COVID-19 has led to a significant rise in price gouging and deceptive advertising putting businesses and trademark owners at risk. Brand owners are finding that third party “distributors” are reselling their products (or counterfeit products) without proper authorization and at significantly inflated prices. Such illegal activity puts the manufacturers’ and brand owners’ reputations at risk and could subject them to regulatory issues. The Department of Justice, Federal Trade Commission, Food and Drug Administration and state Attorneys General are not taking this conduct lightly and are policing the situation carefully, especially in regard to products claiming to treat or prevent the coronavirus.
Fortunately, the Lanham Act provides injunctive and monetary relief to trademark owners where a third party’s use of the trademark could cause confusion as to whether the third party is associated with the or authorized by the trademark owner. State law can also provide injunctive relief against deceptive business practices where a manufacturer can show actual harm to its reputation.
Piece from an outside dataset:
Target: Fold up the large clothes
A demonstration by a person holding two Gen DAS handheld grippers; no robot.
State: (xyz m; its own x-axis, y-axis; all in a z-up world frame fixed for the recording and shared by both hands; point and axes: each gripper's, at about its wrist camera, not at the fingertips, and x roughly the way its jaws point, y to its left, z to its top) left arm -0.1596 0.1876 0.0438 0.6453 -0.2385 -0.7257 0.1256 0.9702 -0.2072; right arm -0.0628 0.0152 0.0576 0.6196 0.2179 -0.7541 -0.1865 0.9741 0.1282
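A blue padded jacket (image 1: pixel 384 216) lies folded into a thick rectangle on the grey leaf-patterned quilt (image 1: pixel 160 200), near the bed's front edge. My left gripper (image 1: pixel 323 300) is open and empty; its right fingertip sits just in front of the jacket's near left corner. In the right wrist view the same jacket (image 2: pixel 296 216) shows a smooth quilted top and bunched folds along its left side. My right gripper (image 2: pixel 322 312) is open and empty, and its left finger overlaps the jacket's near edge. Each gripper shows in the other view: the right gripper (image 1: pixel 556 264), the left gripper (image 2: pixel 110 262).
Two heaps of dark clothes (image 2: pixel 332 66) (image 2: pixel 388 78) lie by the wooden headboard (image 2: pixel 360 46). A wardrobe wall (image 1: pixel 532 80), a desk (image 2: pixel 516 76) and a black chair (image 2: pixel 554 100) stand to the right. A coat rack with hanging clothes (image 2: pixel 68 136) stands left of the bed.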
One multi-national company is doing just that. 3M Company, fresh from a stinging, and allegedly unfair, reprimand from President Trump has turned to trademark law in a pair of cases, in California (read here) and New York (read here). What distinguishes these cases from normal trademark disputes is not that the issue of whether the N95 masks sold were counterfeit (which may or may not be true), but that Defendants were not authorized sellers (which is apparently very true) and therefor their price-gouging activities injured the 3M brand.
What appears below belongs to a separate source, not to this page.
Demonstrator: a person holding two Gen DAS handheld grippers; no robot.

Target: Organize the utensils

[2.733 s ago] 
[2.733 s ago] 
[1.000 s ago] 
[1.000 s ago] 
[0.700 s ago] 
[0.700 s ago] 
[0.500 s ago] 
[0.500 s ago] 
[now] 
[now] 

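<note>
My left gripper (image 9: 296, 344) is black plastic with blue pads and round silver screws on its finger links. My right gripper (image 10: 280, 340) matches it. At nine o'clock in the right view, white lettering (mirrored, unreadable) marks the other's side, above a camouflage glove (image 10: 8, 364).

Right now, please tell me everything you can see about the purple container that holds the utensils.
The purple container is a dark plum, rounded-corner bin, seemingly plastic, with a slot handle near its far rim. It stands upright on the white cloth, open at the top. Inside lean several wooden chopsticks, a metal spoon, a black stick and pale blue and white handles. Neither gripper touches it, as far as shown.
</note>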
Trademark owners who learn of unauthorized resellers attempting to “price gouge” and/or hold themselves out as an authorized reseller should immediately demand they cease and desist such conduct, and seek prompt relief in federal court if the activity does not stop. Further, trademark owners dealing with the sale of counterfeit products can also seek immediate injunctive relief. Judicial remedies are available to protect businesses, brands and trademark owners.
THE BUSINESS TAKE AWAY: This is an interesting and perhaps very powerful tool for trademark owners. Its cuts through multiple levels of proof, such as whether the products are genuine, etc., and goes directly to the injury to reputation suffered by association with profiteers and price-gougers.